Reputation: 5760
SQL Server has a very useful capability called Change Tracking that enables clients to track update and insert on data in a table.
I'm wondering, does EF support using these queries that use CHANGETABLE()
function? Otherwise do you know any third-party library? Or any trick to implement it using EF?
Upvotes: 4
Views: 2254
Reputation: 89386
You would probably start by creating UDFs in the database to encapsulate the CHANGETABLE access.

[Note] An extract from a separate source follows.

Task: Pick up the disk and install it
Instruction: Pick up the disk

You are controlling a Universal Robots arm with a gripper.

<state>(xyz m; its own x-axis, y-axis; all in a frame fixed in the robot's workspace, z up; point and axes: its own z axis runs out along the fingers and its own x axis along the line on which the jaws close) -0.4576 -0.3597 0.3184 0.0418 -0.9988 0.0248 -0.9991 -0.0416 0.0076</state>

Something like:
create or alter function GetChanges_Employee_Insert(@last_sync_version bigint)
returns table
as
return
SELECT e.*
FROM CHANGETABLE (CHANGES HumanResources.Employee, @last_sync_version) AS c
LEFT OUTER JOIN HumanResources.Employee AS e
ON e.[BusinessEntityID] = c.[BusinessEntityID]
where c.SYS_CHANGE_OPERATION = 'I'
That creates an Employee-shaped result that you can load into your existing Employee entity.
Upvotes: 3
Reputation: 10880
You can always pass raw TSQL in EF. But I assume that you'd like an entity to reference the change table in the same way you would a table or a view.
Though I have no personal experience, in theory this should still work.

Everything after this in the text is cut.